[Work required]: Among the lines of data below, reproduce only those from the one with "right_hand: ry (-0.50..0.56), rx" through the one with "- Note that", exactly as they stand, both ends included.

--- Data ---

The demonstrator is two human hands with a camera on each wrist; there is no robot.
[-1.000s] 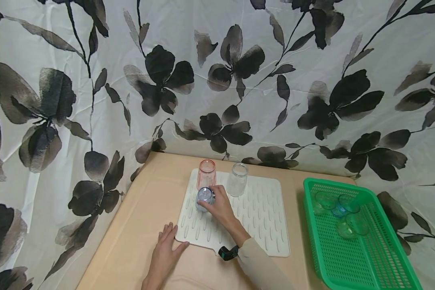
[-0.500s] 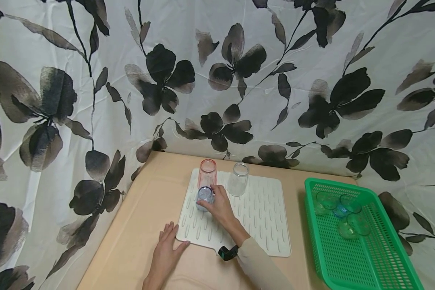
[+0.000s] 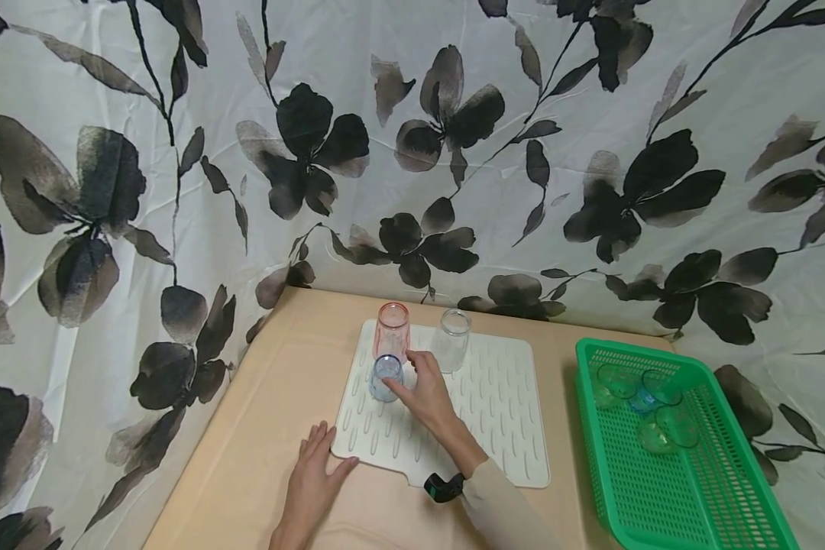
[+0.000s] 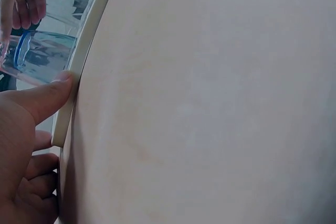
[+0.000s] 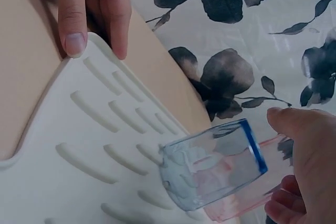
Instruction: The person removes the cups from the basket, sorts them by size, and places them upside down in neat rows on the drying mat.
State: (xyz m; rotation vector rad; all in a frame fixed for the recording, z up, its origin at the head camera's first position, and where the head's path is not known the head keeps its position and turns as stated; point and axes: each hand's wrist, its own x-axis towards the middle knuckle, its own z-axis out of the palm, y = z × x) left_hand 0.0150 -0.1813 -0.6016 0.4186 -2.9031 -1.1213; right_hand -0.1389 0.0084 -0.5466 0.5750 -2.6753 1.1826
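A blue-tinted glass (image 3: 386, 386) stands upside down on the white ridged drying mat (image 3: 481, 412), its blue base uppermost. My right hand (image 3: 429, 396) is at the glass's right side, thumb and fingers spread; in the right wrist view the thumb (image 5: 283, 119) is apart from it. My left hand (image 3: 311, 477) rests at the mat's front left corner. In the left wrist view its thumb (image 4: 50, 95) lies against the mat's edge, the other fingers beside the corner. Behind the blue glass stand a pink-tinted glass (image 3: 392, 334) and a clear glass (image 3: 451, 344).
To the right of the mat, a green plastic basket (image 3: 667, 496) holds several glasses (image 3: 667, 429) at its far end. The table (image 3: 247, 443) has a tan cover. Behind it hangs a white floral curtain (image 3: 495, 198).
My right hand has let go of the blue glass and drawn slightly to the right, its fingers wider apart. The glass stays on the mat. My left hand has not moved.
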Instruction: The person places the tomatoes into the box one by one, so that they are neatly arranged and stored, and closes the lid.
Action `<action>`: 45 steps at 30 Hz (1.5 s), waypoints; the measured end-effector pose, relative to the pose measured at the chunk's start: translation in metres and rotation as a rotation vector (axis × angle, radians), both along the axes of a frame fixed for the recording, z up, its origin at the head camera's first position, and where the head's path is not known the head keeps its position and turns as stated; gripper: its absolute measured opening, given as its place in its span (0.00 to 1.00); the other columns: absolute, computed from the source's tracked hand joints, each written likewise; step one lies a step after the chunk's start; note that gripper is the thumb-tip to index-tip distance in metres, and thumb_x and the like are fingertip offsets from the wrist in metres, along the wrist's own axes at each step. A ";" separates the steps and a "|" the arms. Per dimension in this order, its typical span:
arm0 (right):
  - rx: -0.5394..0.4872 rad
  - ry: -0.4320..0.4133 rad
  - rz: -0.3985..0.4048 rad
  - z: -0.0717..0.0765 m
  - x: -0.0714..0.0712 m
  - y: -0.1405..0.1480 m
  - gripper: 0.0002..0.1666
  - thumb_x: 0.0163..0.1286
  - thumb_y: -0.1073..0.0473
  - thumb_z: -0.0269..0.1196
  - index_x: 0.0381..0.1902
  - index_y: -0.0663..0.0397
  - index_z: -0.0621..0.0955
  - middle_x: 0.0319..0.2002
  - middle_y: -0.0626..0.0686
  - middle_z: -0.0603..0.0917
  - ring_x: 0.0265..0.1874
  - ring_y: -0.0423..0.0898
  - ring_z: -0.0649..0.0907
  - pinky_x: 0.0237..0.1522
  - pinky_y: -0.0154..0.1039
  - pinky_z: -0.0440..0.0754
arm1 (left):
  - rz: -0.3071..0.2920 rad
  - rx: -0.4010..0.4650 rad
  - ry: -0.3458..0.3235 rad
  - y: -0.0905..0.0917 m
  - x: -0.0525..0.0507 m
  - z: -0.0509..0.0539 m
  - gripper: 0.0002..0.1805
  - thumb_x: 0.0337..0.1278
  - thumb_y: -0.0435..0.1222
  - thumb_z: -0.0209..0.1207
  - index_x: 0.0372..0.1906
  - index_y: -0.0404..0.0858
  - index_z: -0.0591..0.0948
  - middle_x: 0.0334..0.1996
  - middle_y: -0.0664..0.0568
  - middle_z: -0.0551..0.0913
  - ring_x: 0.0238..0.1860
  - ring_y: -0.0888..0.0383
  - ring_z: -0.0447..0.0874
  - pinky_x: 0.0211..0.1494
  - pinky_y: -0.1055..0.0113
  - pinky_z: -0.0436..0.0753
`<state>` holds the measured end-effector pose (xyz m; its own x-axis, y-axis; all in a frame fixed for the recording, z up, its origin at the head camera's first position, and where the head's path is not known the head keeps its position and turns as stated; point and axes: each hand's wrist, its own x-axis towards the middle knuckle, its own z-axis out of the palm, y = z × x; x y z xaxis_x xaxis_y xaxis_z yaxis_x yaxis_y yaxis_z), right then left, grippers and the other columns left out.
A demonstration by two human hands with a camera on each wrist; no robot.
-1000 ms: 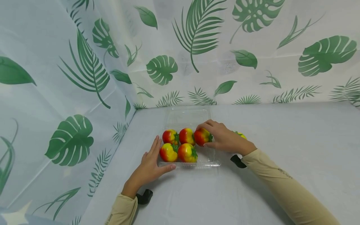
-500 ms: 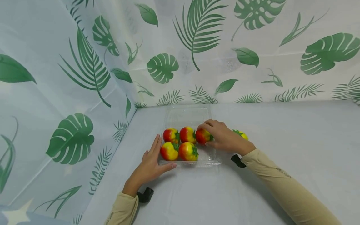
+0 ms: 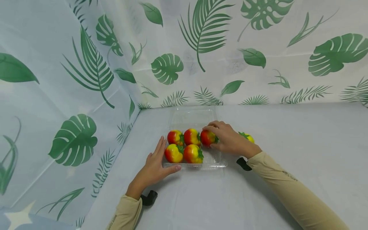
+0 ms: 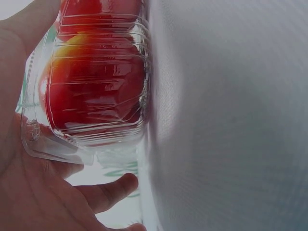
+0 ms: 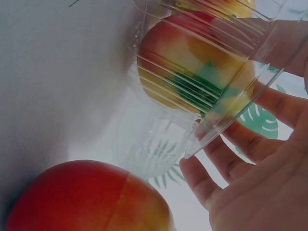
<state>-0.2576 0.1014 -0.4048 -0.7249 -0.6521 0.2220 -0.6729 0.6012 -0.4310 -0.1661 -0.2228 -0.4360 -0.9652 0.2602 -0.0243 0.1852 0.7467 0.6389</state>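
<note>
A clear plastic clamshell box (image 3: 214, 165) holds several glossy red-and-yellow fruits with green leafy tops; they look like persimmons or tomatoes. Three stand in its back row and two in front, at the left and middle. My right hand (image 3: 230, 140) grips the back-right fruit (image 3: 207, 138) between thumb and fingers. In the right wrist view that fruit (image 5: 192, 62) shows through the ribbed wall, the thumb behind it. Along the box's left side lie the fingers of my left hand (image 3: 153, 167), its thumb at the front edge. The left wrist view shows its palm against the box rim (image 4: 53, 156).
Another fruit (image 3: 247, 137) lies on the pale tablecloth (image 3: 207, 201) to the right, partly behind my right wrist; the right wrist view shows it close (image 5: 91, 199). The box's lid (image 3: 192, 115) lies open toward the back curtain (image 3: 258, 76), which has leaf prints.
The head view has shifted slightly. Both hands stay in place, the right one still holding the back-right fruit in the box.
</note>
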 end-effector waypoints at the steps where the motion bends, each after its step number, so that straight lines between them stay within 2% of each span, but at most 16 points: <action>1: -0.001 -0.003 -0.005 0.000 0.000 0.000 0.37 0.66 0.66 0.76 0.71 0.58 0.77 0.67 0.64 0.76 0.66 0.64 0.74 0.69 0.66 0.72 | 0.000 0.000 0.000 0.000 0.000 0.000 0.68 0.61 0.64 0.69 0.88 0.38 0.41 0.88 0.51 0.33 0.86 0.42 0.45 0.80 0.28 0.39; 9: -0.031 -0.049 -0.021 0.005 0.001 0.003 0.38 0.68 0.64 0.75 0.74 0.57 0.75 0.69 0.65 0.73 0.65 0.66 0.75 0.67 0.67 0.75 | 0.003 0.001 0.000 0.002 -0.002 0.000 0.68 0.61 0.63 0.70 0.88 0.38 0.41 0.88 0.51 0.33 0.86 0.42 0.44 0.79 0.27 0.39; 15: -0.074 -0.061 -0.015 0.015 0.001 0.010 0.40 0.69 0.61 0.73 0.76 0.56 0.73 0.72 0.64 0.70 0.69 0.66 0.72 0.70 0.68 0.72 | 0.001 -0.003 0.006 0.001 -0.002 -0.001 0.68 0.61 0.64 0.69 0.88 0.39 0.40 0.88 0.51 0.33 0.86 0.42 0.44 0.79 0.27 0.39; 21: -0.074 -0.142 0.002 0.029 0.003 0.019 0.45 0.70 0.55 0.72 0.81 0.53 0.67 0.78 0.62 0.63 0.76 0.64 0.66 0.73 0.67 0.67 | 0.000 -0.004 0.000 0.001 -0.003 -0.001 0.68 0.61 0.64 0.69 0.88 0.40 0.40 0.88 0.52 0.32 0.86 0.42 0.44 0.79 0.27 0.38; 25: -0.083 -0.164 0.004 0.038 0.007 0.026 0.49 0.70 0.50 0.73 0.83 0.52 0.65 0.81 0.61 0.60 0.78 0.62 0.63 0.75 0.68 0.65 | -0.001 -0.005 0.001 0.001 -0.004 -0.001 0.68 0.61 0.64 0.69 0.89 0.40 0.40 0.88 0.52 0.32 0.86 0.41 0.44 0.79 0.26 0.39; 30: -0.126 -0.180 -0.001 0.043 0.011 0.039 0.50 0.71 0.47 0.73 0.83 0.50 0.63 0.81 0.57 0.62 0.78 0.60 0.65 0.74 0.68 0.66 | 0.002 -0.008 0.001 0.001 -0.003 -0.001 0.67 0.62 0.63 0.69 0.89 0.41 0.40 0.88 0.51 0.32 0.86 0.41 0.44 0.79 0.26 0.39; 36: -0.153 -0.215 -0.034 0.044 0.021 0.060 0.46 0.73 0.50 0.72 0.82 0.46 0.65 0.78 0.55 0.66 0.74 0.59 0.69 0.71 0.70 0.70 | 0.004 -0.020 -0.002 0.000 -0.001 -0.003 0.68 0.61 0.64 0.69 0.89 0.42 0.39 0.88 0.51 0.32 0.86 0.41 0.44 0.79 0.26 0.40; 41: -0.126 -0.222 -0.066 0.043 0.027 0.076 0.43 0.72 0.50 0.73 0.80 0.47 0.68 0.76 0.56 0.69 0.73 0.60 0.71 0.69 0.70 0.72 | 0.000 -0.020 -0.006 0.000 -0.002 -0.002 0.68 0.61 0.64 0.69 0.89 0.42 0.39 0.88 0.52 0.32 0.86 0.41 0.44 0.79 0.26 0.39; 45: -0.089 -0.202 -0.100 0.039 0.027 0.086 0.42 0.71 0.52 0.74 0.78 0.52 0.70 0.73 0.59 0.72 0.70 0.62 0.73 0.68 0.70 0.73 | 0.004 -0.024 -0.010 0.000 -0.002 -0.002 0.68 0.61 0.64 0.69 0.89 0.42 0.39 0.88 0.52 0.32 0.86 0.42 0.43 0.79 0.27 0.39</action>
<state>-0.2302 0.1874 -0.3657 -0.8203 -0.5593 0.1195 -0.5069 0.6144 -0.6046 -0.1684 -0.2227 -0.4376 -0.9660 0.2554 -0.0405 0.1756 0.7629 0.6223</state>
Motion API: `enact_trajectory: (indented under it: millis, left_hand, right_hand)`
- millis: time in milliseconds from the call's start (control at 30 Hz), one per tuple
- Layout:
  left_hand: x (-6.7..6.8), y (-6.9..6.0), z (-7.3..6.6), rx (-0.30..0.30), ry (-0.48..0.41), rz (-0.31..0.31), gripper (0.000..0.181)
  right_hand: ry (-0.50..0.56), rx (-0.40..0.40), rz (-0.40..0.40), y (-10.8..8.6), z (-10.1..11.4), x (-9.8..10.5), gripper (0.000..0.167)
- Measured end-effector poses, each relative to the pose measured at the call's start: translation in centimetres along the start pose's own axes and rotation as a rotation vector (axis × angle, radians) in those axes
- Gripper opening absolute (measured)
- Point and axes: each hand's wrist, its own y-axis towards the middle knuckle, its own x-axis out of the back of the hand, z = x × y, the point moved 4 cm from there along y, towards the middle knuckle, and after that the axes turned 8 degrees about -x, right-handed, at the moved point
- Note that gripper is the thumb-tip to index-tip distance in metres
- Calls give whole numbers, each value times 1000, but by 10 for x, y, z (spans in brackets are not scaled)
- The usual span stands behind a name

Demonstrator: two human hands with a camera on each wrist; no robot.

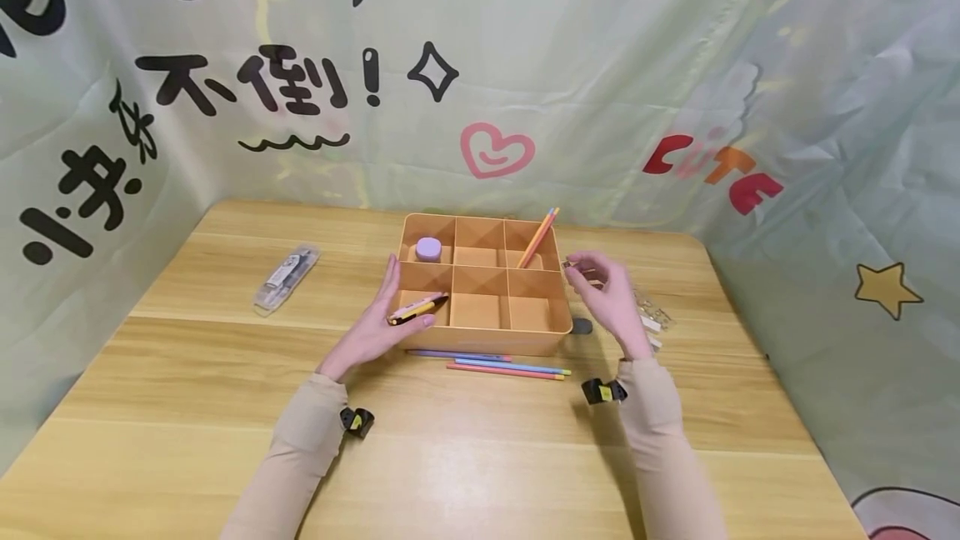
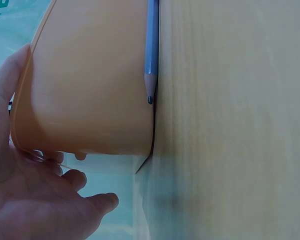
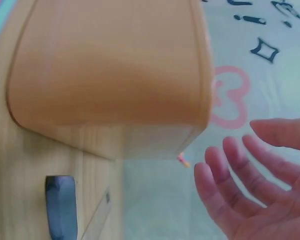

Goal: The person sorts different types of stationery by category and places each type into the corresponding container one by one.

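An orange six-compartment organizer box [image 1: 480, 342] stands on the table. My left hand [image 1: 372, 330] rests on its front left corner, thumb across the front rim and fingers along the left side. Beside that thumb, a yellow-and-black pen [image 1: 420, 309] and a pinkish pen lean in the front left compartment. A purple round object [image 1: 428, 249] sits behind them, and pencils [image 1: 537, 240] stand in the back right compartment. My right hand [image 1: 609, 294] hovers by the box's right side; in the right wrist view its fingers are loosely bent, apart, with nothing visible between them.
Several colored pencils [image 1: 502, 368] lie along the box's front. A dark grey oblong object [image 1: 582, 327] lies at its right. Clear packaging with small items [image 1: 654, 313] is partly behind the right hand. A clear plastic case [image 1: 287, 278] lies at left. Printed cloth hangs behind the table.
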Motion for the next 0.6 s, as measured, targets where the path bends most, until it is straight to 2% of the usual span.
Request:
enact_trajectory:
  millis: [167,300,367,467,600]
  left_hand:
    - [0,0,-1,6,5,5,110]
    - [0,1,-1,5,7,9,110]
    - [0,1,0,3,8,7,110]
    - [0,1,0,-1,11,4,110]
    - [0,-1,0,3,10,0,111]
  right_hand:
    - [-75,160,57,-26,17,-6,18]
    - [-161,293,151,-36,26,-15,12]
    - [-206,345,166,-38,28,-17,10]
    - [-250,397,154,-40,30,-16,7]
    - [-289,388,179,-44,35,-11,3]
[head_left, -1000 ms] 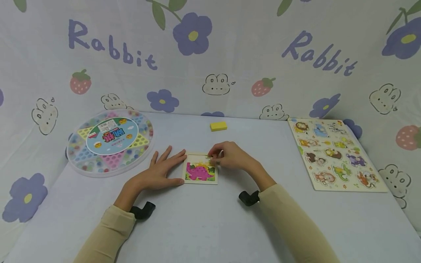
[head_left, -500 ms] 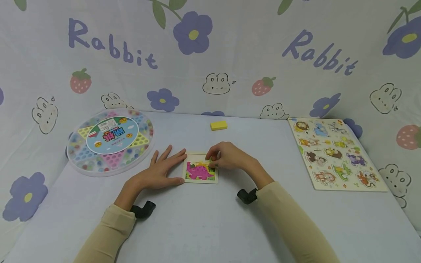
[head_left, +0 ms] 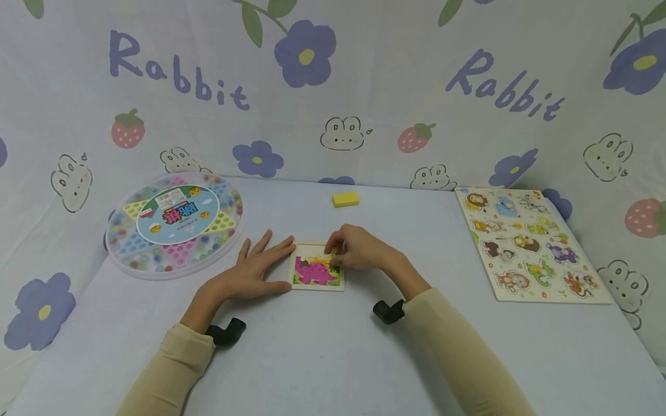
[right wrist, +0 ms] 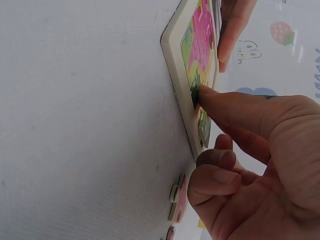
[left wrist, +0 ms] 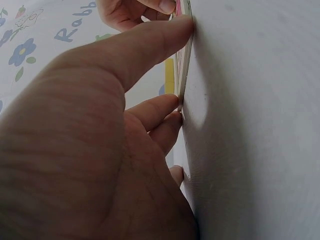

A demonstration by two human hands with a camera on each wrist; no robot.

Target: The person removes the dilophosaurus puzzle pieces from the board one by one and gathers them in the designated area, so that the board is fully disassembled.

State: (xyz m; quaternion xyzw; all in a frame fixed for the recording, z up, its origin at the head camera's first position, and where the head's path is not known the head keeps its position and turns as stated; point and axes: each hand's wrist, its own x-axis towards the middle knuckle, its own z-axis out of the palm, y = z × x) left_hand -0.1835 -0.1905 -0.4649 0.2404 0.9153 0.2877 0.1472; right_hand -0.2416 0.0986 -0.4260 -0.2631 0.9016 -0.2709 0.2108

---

[Problem solution]:
  right_hand: ry (-0.50..0.56), rx (-0.40..0.40), rz (-0.40..0.40), y (-10.8..8.6), z (-10.1..11.4), x (-9.8..10.5), gripper (0.000..0.167)
- Measured end-effector poses, each relative to the pose measured at the call's start: translation in centimetres along the start pose's own axes and rotation as a rotation vector (axis × angle, radians) in those axes
- Gripper opening absolute (measured)
- Point and axes: each hand's wrist, its own y-axis towards the middle knuckle, its own x-axis out of the back of the hand, z = x × y, the point moved 4 cm from there along y, towards the middle knuckle, and after that the axes turned 8 degrees about -x, right-handed, at the moved point
- Note that gripper is the thumb-tip to index-tip distance in metres

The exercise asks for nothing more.